More than this though, Browning points to the attraction of working on a film with strong female roles, including her own. It’s something she raises in other interviews and it certainly adds further food to the thought that she’s not just another actress starving for a bit of fleeting fame and fortune. Then again her determination to forge out her future in the business without bowing to the flock by relocating to Los Angeles is perhaps the best indicator that she’s a girl with her feet firmly on the ground.

“I don’t mind it there,” offers Browning in good faith to the system that might well make her down the road, “and I’ll go back and forth to work, but I definitely want to stay based here [in Melbourne].” Can she see herself working in film at home- “I do, but in Australia there’s not that much happening at the moment.
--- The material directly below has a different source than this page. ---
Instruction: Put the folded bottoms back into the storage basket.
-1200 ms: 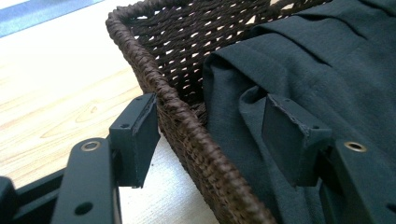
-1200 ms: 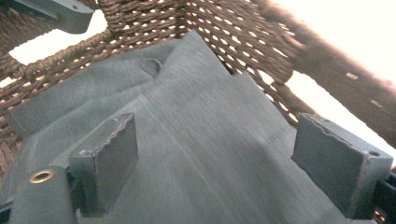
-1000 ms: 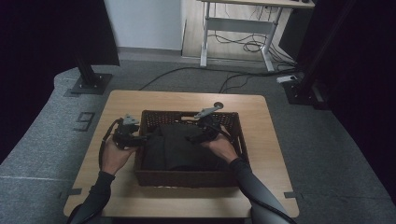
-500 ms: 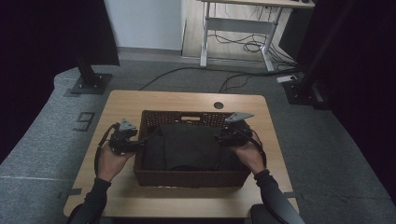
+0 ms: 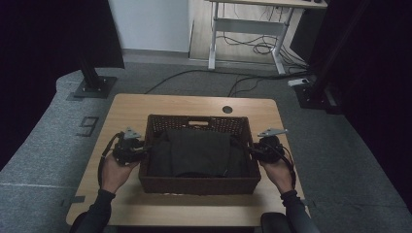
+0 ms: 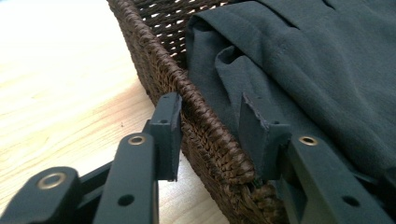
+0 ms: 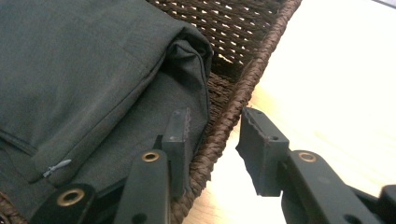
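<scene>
— Are you seeing anything readable anywhere?
— One mark is showing: a "9" (image 5: pixel 88 126), sitting in dark outline on the grey floor mat (image 5: pixel 43 145) just left of the wooden table (image 5: pixel 131 104).
— Is anything standing on the woven basket (image 5: pixel 199 184) or the dark cloth (image 5: pixel 197 150) inside it?
— No lettering is showing on either, in the high view or the two gripper views.
— And the grippers themselves?
— Nothing readable is appearing on them.
</scene>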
I don’t want to compromise my happiness to get roles, if people don’t want to cast me because I live in Australia then I suppose that’s the way it goes. If it’s meant to happen it’ll happen.”

Browning seems destined to work in film for years to come as she talks not just about her own work but cinema in general with passion as our interview steers through remakes, the horror genre, foreign film and her screen heroes. Working with Meryl Streep when she was just 15 was an inspiration, explaining “I saw her this megastar who is the benchmark for all actresses and she was just so humble. If I was Meryl Streep I’d be like ‘bow down, bitches’.”

With that healthy sense of humour and a youthful idealism it’s no wonder then that Browning still plans to go to university to study philosophy and women’s studies even though she jokes, “managers and agents are going to kill me,” if she takes any more time off her career. “I’m into writing as well and I just have a billion things I want too do, I don’t know, I’m so indecisive.” A trait the most interesting people have been accused of forever.